We implemented a deferred texturing pipeline with UV buffer. Nanite chose the V-Buffer approach:
jcgt.org/published/0002…

Both techniques defer the material/texture pixel cost to make overdraw super efficient. The trade-offs are however different.
Both employ a single cheap geometry pass (no Z-prepass). The MSAA trick can be combined with either technique and is 100% lossless for V-Buffer. But Epic is writing small triangles with compute shader (software raster), and you can't write to MSAA target from a compute shader :(
The MSAA trick is also quite hardware specific. On previous generation consoles you had to directly read the FMASK to decode it quickly. Modern AMD RDNA and Nvidia GPUs can directly load from MSAA buffer. Hardware compatibility makes it still iffy for a generic engine like UE5.
Both our tech and Nanite are leaning heavily on Virtual Texturing. With VT you have roughly 1:1 memory:pixel footprint for all your textures, independent on the scene complexity. This is super important for scenes like this, and makes artists life much easier.
We used deferred texturing UV-buffer with virtual texturing to implement single draw call rendering. Nanite is using V-Buffer and tiled material classification pass. Split/Second (Black Rock / Sumo Digital) pioneered this technique on Xbox 360. They were WAY ahead of their time.
Nanite is rendering a material id z-buffer and is employing hi Z and early Z to cull full screen material passes. They render a grid and NaN cull vertices based on the classification pass. This is similar to Split/Second. Xbox 360 XPS is replaced with compute shader of course :)
Intel's original V-buffer wasn't feasible as it didn't fit in 32 bits. Each instance had vastly different triangle count. When you combine clustering and early culling together, you get super tight numbering scheme. Nanite is using this kind of V-buffer.
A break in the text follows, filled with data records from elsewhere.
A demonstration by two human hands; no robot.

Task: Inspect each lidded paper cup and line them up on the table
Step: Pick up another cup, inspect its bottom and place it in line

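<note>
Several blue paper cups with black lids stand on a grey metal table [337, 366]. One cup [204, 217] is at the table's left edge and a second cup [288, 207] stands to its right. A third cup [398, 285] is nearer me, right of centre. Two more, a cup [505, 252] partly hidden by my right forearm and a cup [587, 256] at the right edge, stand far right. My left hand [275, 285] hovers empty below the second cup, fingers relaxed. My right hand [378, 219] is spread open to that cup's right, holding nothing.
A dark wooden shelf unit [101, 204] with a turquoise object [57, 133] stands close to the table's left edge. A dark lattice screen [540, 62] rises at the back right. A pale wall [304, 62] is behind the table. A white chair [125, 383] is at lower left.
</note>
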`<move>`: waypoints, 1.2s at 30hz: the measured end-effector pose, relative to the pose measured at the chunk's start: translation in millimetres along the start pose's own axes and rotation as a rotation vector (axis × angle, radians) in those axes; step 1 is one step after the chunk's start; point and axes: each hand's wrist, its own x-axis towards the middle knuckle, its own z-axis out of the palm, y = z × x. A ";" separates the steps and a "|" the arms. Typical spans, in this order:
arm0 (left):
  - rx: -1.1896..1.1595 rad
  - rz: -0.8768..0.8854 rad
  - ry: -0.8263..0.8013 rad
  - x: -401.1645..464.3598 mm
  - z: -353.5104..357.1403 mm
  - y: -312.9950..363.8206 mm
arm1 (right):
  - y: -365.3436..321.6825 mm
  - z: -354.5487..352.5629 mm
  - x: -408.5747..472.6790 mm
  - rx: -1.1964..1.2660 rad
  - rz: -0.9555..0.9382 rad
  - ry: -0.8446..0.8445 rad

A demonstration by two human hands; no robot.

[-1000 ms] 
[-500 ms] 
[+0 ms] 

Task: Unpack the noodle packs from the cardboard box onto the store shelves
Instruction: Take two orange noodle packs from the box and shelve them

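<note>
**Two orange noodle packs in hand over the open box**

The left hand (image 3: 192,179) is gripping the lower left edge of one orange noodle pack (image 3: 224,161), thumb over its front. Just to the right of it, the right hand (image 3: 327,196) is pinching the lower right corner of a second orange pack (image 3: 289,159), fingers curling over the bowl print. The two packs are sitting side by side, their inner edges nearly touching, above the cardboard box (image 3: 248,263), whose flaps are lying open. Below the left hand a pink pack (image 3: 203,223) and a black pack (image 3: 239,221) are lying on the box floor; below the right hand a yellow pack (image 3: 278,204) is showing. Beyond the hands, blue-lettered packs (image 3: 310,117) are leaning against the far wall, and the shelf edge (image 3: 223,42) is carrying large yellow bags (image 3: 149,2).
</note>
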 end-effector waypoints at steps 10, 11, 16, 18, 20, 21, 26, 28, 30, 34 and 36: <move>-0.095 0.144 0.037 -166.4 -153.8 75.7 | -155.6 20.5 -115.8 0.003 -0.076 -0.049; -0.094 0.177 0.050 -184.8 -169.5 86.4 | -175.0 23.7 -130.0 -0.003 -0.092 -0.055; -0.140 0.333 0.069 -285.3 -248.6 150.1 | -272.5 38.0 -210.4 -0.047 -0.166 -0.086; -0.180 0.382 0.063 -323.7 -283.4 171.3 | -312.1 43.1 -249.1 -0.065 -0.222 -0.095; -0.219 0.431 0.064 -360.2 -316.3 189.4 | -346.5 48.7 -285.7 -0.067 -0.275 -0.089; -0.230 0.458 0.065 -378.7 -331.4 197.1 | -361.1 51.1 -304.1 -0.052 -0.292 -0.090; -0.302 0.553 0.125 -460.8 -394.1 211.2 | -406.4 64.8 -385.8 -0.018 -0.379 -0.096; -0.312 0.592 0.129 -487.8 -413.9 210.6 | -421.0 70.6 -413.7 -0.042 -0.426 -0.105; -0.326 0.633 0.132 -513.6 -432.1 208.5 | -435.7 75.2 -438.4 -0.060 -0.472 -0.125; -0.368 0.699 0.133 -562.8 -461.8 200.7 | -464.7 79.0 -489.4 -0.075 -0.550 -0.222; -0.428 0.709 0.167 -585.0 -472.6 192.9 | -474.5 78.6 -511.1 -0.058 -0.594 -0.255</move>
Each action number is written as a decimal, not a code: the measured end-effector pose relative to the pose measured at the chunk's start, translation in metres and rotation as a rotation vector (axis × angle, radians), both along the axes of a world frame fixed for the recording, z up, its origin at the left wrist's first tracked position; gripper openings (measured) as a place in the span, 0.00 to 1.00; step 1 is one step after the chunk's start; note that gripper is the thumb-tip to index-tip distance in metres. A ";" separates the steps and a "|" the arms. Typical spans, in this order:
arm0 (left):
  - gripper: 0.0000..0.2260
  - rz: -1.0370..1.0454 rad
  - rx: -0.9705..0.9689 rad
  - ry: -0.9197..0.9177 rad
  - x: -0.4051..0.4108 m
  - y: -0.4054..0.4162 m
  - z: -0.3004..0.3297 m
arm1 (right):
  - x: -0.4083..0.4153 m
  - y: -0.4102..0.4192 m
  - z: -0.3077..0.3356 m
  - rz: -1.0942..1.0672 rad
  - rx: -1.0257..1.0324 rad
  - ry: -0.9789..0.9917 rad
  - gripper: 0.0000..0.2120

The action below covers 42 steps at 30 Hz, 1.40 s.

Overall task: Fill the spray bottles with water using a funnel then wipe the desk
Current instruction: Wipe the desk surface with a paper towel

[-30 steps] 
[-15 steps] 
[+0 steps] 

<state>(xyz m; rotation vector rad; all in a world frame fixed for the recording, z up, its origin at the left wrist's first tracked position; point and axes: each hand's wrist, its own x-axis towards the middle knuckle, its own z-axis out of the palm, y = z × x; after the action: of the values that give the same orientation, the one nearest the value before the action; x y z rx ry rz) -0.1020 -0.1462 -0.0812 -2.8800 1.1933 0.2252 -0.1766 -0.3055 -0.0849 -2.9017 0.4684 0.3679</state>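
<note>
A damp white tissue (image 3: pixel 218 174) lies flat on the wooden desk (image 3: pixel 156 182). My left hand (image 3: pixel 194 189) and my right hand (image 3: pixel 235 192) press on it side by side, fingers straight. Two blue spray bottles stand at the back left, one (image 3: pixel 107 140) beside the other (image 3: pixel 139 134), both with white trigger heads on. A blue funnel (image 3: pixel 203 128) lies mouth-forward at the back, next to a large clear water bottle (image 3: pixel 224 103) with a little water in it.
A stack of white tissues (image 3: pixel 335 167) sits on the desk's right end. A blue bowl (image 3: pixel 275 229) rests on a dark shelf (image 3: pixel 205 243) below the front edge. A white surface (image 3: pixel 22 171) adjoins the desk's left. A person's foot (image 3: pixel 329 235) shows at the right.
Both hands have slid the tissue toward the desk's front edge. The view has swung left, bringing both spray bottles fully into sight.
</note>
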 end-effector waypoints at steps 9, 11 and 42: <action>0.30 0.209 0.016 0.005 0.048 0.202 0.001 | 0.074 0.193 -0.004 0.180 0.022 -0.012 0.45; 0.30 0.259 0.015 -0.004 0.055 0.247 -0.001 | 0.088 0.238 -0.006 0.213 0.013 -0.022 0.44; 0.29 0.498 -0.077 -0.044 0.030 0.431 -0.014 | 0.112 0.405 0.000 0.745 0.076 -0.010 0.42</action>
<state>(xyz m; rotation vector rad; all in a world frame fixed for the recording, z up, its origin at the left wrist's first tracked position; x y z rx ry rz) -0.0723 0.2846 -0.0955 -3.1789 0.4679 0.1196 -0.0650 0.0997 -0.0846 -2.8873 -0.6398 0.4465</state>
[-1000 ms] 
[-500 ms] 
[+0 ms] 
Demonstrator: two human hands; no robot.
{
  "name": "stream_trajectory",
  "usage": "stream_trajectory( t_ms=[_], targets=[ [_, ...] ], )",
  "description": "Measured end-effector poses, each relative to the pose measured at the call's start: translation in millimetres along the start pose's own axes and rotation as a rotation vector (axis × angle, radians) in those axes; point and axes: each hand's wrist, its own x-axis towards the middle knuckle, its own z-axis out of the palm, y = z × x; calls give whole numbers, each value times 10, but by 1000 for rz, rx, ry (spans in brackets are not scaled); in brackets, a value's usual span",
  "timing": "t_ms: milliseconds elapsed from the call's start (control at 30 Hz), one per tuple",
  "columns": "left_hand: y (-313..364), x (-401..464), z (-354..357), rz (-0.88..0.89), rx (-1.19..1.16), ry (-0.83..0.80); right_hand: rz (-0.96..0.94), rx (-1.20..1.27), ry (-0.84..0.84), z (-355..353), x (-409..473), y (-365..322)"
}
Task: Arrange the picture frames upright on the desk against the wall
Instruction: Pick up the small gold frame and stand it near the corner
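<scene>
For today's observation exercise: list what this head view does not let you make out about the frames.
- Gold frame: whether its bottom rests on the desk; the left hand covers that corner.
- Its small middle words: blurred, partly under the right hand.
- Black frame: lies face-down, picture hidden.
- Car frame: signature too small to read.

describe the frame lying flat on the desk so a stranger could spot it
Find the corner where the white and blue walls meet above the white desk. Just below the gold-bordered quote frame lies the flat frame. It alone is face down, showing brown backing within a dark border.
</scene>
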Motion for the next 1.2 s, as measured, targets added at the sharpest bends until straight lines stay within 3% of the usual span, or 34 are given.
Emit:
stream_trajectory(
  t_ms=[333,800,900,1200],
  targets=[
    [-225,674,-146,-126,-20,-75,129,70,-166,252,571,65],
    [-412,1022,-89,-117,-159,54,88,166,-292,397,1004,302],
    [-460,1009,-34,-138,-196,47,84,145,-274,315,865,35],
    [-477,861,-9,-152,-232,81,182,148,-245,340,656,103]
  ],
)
forum.beyond3d.com/threads/modern…
The biggest achievement in Nanite is the way they combine all of this tech together. Great ideas collected in a single well optimized product. Their automatic cluster LOD is a massive improvement. Their software triangle raster beats hardware by 3x for small triangles.
My analysis of Nanite perceived "weaknesses":
Now let's analyze the weaknesses our our 2015 GPU-driven tech.

The biggest one by far was the LOD solution. We had GPU-driven LOD, but only at instance granularity and no artist support. Artists had to manually author all LODs by hand. We didn't even have offline tools for this.
I remember our artists exporting a million rock instances cloud from Houdini and adding that on top of our terrain. It was a pain to get running well. They only had time to author 3 LODs for the rocks. That's nowhere near enough for results similar to Nanite.
Our LOD selection was from the object center point and our artists preferred very small hand authored objects. And they instanced a lot of them. There was no megascans, etc available back then. The problem with small instances is that you hit 1 cluster/object pretty soon.
There's no way to LOD below 1 cluster. You need to render all those 64 triangles (or 128 in Nanite) even if that object is just a couple of pixels in screen. This is less of a problem for Nanite as the demos are using larger megascan assets that cover more space.
Also our tech was running on AMD GCN2 based consoles, and GCN2 is notoriously bad for geometry processing (VS max occupancy = 2). Nanite is running on RDNA2 and they have a software rasterizer for small triangles. This is a massive advantage for 1 cluster "min LOD" instances.
Nanite has per-cluster LOD with lots of autogenerated LOD levels. They have more SW performant rasterizer for small triangles and better modern GPU. Additionally their content uses larger scanned meshes covering more space instead of massive amount of small instances.
Simple mesh instances don't really LOD well, not even with their advanced cluster LOD. So if your content is massively instanced soup of these, you will not get 1:1 triangle:pixel. SW raster helps here too of course. HW raster is VERY bad for subpixel triangles.
I am interesting in knowing what kind of improvements Brian was talking about when he said that they are planning to improve the performance in scenes with massive amount of instances. Are they just making fixed costs smaller or doing some sort of instance merging.

• • •

Missing some Tweet in this thread? You can try to force a refresh
 

Keep Current with Sebastian Aaltonen

Sebastian Aaltonen Profile picture

Stay in touch and get notified when new unrolls are available from this author!

Read all threads

This Thread may be Removed Anytime!

PDF

Twitter may remove this content at anytime! Save it as PDF for later use!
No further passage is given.